Balki’s Back! Bronson Pinchot Returns To TV With Home Restoration Show

For more than a decade, Bronson Pinchot has spent much of his downtime in the picture-book Pennsylvania hamlet where he found a dream home far from the stressful clamor of New York or L.A.

Pinchot likely remains best known as the endearingly naïve, quasi-Mediterranean immigrant Balki Bartokomous from the TV sitcom “Perfect Strangers.” But unlike Balki, Pinchot is by his own admission “fiercely private” and an “introvert that does a pretty convincing performance as an extrovert.”

Still, he has decided toopen his doors to America via “The Bronson Pinchot Project,” which premiered Feb. 11 on the DIY Network. In all, eight episodes were shot over 13 weeks at the end of last year in Harford, a village founded in 1790 and nestled in the Endless Mountains of Susquehanna County near the New York state line.

His filmography includes 1980s hits like “Risky Business” and “Beverly Hills Cop,” but since “Perfect Strangers” ended in 1993 after eight seasons, Pinchot has performed on and off-Broadway, appeared in touring theatrical productions and done voiceovers and audiobooks.

His new show, though, is altogether different.

First, the designs are his own. “I get a kick out of it because I sit there with a sketchbook and say, ‘This is what it should look like when it’s done’ and in the end it either looks like that or it’s better,” he said. “My theater training helps; in theater, it doesn’t matter where you’re at with your performance, opening night is opening night.”

Home base is Pinchot’s circa 1840 mansion in the center of Harford, a town of about 1,300 people. It was the home of state Sen. Edward Jones in the early 1900s and had more recently served as office space. Pinchot bought the place in 2000.

“I wanted a Greek Revival house within five driving hours of New York City,” Pinchot said. When he first walked in, he said, he knew he would buy it.
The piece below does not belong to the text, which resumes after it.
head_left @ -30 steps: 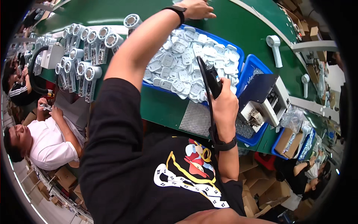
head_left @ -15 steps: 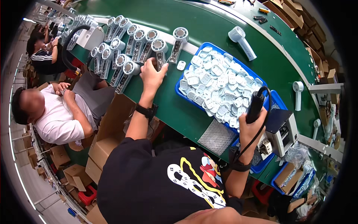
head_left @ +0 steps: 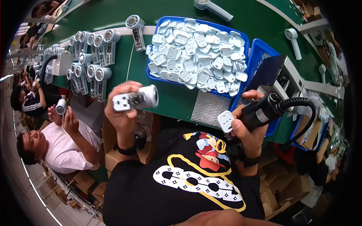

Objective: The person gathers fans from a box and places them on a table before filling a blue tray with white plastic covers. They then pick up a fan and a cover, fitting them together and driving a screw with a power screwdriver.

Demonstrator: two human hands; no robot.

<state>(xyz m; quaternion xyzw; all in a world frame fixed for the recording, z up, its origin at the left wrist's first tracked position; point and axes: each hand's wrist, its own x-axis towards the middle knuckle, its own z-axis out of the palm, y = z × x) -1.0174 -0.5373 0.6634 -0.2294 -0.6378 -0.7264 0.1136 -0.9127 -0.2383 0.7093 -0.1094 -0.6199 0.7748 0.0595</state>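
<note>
My left hand (head_left: pixel 121 98) is closed around a handheld fan (head_left: pixel 149 96), its round head to the right and dark inner parts showing along the open handle. A white piece with dark marks (head_left: pixel 120 103) sits at the handle's near end; whether it is fixed there I cannot tell. In my right hand (head_left: pixel 250 133) lies a black electric screwdriver (head_left: pixel 260 114) with a thick cable, its tip hidden. The same hand's thumb and fingers pinch a white cover plate (head_left: pixel 225 121) with several holes. A blue tray (head_left: pixel 196 88) heaped with similar cover plates (head_left: pixel 200 52) lies beyond both hands.
Several open-handled fans (head_left: pixel 90 75) lie in rows at the left; a single fan (head_left: pixel 138 33) is beside the tray. Bubble wrap (head_left: pixel 211 109) lies before it. A blue bin (head_left: pixel 258 52) and a boxy device (head_left: pixel 283 75) stand right. A co-worker (head_left: pixel 68 139) sits at left.
My left hand has lifted a fan from the table and brought it nearer me. My right hand has come back from the tray with a cover plate alongside the screwdriver. The view has shifted.
</note>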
When he arrived, the scene couldn’t have been better staged by a Hollywood set designer: The house smelled of cinnamon toast, the air outside smelled of fresh manure, a woman pushing a baby carriage paused to admire a neighbor’s fuchsia roses across the street.

“I was already sold, but that was like God was hitting me over the head with a sledgehammer,” he said. “OK, I get it, I get it!”

He now owns six historic properties in Harford, including what was a burned-out vacant home also from around 1840 and a sweet blue-shingled building that houses the town’s post office. Eventually, he hopes many of the properties will be places for visiting friends to stay.

The first season’s architectural stars are his Ionic-columned mansion and Decker House, a smaller home rehabbed with salvaged wood from demolished old buildings, windows from an abandoned farmhouse and floors from a property formerly part of late heiress Doris Duke’s estate.

Not only is “The Bronson Pinchot Project” a show about historic restoration, it’s a love letter to his adopted hometown.

“Harford is to be seen through my lens, which is that that it’s heaven on earth,” he said. “None of this ‘big fish in a little pond.’ No. We’re not doing ‘Green Acres.’”

Pinchot, 52, an antiques collector and enthusiast of classical art and architecture since childhood, is a hands-on renovator who employs local carpenters and craftspeople; many are slated to appear in the show.

Years of trial and error have culminated into the current style viewers will see taking shape — a blend of English regency and American high country along with 19th-century plaster casts of ancient Greek sculpture and architectural flourishes. The goal is for rooms to look like they’ve taken shape over many decades, he said.

His earliest home rehab forays involved getting all the period details and furniture just right. But it felt wrong.

“I looked around and thought, ‘Well now all it’s missing is a docent and a leaflet that says where the cafe is,” he said. “I made a little museum and that’s not what I want.”

Things you won’t see in Bronson world: kitchen appliances. Refrigerators — which Pinchot calls “unacceptably, unforgivably ugly” — ovens, dishwashers and microwaves are cleverly concealed behind salvaged wainscoting, cupboards and cabinets mounted clandestinely on hinges, like a bookcase hiding a castle’s secret passageway.

All of his properties eventually will get the full “Bronsonian” treatment, a process shaped both by the availability of salvage materials and Pinchot’s own improvisational approach to renovating.

“I hope we can do this for 10 seasons!” he said. “We could do an episode on every room.”